*WHAT TO PRODUCE*: Your job is to return every line in the data holding the string "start".

# # # # #

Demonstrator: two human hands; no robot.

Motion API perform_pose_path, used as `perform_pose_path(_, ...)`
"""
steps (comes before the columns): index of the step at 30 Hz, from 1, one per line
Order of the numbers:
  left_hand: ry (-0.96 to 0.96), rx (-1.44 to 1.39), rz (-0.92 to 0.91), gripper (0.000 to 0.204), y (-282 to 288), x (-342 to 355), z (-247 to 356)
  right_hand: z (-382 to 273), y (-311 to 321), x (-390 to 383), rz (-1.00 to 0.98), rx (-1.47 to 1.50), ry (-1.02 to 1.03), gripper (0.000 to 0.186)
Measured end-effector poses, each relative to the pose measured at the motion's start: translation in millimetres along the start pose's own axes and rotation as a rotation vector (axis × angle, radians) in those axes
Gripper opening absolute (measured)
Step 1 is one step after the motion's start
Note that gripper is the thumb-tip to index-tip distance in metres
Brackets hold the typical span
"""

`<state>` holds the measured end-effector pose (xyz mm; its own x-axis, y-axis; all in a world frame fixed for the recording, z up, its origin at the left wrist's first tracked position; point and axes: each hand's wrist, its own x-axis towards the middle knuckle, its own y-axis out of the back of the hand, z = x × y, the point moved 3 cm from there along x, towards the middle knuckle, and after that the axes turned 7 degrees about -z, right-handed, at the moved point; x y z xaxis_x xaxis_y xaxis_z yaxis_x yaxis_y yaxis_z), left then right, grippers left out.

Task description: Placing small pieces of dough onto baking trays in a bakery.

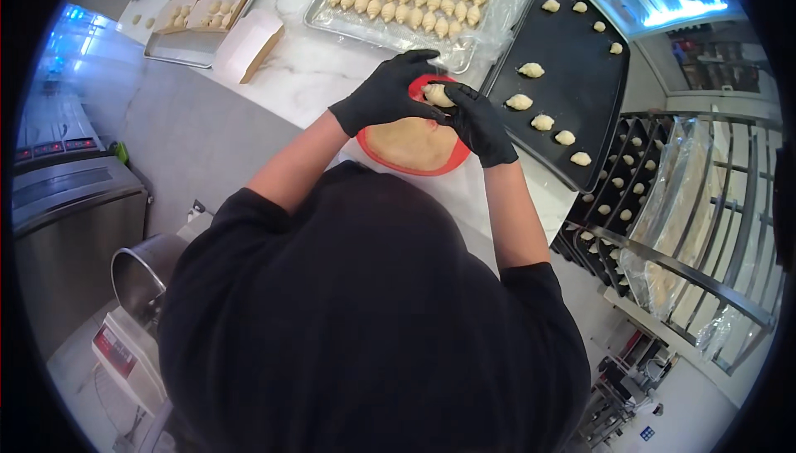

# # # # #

*RESULT OF THE TASK*:
Measured end-effector poses, each relative to the pose measured at the motion's start: translation in millimetres along the start pose's own axes and rotation as a rotation vector (axis × angle, radians) in those axes
Step 1 is one step after the motion's start

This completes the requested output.